The immunosuppressive consequences of MCT-mediated lactate efflux are increasingly recognized as a significant mechanism of tumor immune evasion. Extracellular lactate in the tumor microenvironment (TME) reaches concentrations of 10–30 mM—approximately an order of magnitude above systemic levels—creating a strongly acidic milieu (pH 6.5–6.8) that impairs the effector function of cytotoxic T lymphocytes (CTL), reduces NK cell cytotoxicity, skews tumor-associated macrophages toward an M2 immunosuppressive phenotype, and promotes differentiation of regulatory T cells (Treg) [22,23]. The MCT axis thus represents a critical link between cancer metabolic reprogramming and immune evasion, making it a particularly attractive target for combined metabolic-immunotherapeutic strategies.
AZD3965, a selective MCT1 inhibitor developed by AstraZeneca, has completed phase I clinical evaluation with an established recommended phase II dose of 10 mg twice daily [24]. Its activity is preferentially observed in tumors with high MCT1 and low MCT4 expression, and resistance mediated by MCT4 upregulation has been documented both preclinically and in patient-derived material—a predictable consequence of the network's redundancy [25]. Dual MCT1/MCT4 inhibition, explored with syrosingopine and through combinations with simvastatin, may partially address this limitation [26].

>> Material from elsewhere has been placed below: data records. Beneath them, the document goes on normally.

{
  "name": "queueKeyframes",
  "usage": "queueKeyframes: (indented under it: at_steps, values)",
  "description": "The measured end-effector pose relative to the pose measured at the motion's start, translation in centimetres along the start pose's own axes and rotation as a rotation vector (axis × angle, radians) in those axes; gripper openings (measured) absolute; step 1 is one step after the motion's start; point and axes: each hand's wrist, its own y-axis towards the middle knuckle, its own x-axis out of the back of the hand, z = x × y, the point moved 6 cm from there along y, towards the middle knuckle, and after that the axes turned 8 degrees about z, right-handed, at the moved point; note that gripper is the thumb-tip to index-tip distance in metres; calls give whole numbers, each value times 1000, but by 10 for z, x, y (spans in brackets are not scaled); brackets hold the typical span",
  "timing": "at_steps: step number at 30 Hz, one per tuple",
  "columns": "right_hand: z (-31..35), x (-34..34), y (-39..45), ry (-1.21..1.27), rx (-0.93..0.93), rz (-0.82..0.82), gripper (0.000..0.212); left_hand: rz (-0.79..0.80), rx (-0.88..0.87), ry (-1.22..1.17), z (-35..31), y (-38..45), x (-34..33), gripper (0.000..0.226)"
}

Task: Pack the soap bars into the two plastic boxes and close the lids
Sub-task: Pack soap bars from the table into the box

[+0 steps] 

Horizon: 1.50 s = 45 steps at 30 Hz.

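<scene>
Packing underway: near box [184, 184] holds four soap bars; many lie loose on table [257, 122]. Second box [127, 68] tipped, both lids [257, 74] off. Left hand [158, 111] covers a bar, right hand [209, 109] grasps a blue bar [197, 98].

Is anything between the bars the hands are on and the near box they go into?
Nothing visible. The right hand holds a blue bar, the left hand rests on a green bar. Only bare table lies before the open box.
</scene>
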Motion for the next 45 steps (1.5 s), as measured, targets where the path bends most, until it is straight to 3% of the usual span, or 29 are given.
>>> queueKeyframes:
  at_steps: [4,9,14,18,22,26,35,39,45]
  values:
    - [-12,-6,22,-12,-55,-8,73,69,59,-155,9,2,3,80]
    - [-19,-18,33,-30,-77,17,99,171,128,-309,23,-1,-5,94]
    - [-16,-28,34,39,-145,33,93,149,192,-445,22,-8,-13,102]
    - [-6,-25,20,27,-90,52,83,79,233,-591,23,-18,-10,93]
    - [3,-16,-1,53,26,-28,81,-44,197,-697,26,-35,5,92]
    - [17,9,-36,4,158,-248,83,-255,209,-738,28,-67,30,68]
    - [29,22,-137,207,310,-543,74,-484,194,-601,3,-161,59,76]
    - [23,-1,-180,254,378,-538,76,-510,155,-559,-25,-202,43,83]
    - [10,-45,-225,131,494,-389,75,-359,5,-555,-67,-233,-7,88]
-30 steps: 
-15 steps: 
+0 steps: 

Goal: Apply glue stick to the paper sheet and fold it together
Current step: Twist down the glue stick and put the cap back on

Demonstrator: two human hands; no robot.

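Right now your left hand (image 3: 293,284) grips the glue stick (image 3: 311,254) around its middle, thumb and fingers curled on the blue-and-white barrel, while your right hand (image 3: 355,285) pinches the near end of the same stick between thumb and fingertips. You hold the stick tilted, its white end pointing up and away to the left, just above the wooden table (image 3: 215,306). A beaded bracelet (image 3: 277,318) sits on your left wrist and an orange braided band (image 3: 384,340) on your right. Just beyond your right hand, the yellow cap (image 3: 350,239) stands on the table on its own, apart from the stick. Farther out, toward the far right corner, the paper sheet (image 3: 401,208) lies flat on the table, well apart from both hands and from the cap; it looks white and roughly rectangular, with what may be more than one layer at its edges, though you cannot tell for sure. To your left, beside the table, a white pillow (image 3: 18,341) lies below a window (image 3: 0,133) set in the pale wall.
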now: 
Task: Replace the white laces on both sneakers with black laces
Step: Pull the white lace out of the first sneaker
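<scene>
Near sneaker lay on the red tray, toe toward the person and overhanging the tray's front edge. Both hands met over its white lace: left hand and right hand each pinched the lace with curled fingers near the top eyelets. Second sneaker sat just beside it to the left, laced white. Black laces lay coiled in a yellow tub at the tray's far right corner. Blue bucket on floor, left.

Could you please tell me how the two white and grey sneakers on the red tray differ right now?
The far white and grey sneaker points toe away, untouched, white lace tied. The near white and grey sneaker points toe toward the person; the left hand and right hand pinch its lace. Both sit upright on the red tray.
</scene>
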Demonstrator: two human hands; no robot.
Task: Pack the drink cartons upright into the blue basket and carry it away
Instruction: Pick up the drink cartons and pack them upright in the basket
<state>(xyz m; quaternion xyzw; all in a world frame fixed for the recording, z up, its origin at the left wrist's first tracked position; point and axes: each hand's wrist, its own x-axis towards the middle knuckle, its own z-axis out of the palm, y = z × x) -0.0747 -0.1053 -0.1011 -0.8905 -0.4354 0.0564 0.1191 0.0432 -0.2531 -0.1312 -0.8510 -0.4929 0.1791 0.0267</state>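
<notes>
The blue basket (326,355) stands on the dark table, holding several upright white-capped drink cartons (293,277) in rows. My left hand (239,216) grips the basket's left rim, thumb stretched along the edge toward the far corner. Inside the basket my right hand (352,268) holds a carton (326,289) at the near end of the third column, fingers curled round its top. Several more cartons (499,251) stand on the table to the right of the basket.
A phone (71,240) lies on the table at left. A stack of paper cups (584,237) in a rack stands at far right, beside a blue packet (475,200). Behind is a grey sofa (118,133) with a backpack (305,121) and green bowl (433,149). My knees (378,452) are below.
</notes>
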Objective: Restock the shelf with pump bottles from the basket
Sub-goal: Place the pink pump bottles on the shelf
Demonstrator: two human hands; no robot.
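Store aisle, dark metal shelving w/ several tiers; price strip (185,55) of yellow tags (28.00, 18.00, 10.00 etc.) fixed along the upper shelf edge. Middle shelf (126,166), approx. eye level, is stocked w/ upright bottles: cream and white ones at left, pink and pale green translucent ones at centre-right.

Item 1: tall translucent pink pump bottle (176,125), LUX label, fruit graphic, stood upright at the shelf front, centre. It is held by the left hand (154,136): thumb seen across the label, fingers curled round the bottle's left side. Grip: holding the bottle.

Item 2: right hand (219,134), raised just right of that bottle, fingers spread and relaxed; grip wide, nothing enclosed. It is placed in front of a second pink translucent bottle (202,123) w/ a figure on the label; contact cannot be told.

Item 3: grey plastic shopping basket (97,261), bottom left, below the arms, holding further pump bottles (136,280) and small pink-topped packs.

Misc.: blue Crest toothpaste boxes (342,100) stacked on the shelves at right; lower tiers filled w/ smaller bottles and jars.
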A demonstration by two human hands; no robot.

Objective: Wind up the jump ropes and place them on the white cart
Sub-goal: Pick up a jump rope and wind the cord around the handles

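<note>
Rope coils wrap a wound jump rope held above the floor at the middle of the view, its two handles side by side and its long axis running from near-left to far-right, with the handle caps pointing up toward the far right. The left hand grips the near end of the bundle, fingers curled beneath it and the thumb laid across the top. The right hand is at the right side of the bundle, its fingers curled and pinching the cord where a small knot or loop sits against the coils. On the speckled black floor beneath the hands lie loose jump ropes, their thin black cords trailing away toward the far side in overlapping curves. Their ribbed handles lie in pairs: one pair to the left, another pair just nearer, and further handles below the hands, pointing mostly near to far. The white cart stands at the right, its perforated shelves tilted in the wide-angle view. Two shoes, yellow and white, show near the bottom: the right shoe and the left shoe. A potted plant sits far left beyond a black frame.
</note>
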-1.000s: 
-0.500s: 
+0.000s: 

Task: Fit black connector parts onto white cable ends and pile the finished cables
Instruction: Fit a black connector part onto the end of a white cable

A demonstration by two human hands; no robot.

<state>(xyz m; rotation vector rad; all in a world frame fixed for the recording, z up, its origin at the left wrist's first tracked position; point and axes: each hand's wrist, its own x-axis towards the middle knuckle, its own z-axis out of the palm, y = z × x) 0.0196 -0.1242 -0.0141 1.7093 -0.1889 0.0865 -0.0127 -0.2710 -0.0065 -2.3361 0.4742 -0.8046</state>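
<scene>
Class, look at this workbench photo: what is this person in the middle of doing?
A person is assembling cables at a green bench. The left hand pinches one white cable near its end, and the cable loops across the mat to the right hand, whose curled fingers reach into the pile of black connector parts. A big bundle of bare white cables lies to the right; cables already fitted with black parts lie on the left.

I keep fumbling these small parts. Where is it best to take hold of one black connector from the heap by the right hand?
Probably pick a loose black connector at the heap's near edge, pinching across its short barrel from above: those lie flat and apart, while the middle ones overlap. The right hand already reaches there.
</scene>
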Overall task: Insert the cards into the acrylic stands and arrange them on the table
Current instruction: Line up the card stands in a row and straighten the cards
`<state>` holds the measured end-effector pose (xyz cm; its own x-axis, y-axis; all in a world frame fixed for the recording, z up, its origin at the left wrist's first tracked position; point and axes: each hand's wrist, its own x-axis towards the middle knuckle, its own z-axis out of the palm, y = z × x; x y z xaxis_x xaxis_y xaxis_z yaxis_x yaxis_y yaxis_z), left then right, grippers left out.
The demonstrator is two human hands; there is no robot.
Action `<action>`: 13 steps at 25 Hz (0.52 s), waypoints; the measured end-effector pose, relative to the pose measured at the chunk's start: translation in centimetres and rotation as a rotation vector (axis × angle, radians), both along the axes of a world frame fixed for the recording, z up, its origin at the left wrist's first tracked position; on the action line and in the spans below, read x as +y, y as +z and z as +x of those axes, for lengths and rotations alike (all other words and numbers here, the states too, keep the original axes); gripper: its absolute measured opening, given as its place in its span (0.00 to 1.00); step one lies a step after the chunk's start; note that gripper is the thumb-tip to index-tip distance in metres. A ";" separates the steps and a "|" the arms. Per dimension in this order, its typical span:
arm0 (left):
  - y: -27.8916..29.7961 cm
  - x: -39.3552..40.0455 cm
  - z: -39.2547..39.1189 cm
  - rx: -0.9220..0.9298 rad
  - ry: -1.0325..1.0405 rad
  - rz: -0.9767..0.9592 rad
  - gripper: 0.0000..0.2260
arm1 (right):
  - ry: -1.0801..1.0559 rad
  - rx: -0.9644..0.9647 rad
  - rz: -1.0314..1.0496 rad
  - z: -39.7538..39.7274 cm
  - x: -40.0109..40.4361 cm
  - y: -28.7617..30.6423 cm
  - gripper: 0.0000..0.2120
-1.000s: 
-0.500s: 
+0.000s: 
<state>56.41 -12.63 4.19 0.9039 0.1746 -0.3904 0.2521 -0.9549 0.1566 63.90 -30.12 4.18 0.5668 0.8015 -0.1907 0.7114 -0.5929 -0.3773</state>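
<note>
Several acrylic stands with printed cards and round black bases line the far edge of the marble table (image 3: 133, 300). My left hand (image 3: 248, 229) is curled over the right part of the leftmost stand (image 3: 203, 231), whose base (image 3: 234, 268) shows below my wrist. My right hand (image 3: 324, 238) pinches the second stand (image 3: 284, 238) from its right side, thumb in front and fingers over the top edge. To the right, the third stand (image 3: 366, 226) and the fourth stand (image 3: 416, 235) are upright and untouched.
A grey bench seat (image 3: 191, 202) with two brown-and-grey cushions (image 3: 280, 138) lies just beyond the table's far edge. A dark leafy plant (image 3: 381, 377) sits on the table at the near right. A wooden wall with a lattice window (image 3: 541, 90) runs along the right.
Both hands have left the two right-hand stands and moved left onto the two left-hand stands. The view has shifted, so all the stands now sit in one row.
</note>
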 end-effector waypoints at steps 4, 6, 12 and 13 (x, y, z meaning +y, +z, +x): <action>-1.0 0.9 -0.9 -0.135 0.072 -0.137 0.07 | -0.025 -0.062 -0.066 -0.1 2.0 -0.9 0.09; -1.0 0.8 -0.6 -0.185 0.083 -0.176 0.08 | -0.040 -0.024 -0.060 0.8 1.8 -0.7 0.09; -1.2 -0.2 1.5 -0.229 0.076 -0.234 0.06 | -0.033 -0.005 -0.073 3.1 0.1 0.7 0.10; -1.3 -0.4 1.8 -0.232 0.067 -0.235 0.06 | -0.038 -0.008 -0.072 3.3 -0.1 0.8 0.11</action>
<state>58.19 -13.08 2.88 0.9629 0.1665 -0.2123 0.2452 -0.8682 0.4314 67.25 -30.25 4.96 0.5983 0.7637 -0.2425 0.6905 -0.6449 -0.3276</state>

4. The Immune System as a Metabolic Competitor in the TME

4.1. Competition for Glucose and Glutamine

The metabolic competition between tumor cells and tumor-infiltrating immune cells is now recognized as a fundamental determinant of anti-tumor immunity [27]. CD8+ CTL, which must undergo rapid proliferative expansion and cytokine secretion upon antigen recognition, depend heavily on aerobic glycolysis in a manner that mirrors—but cannot match—the glucose consumption rates of Warburg-active tumor cells [28]. Single-cell metabolomic studies and the METAFlux computational framework have demonstrated that in the TME, tumor cells and immune cells simultaneously compete for glucose and glutamine, with tumor cells routinely out-competing CTL due to their higher transporter expression and constitutively active glycolytic flux [29].
This metabolic competition translates directly into functional impairment: CTL in glucose-depleted conditions show reduced IFN-γ and TNF-α production, diminished cytotoxic granule release, and accelerated exhaustion defined by co-expression of PD-1, TIM-3, and LAG-3 [30]. Importantly, the competition is not simply for energy; tumor-derived glutamine depletion impairs mTOR signaling in CTL, disrupting their activation-induced metabolic reprogramming and blunting the effector response [31]. This creates a self-reinforcing cycle in which the tumor's metabolic dominance suppresses the immune response that would otherwise constrain tumor growth.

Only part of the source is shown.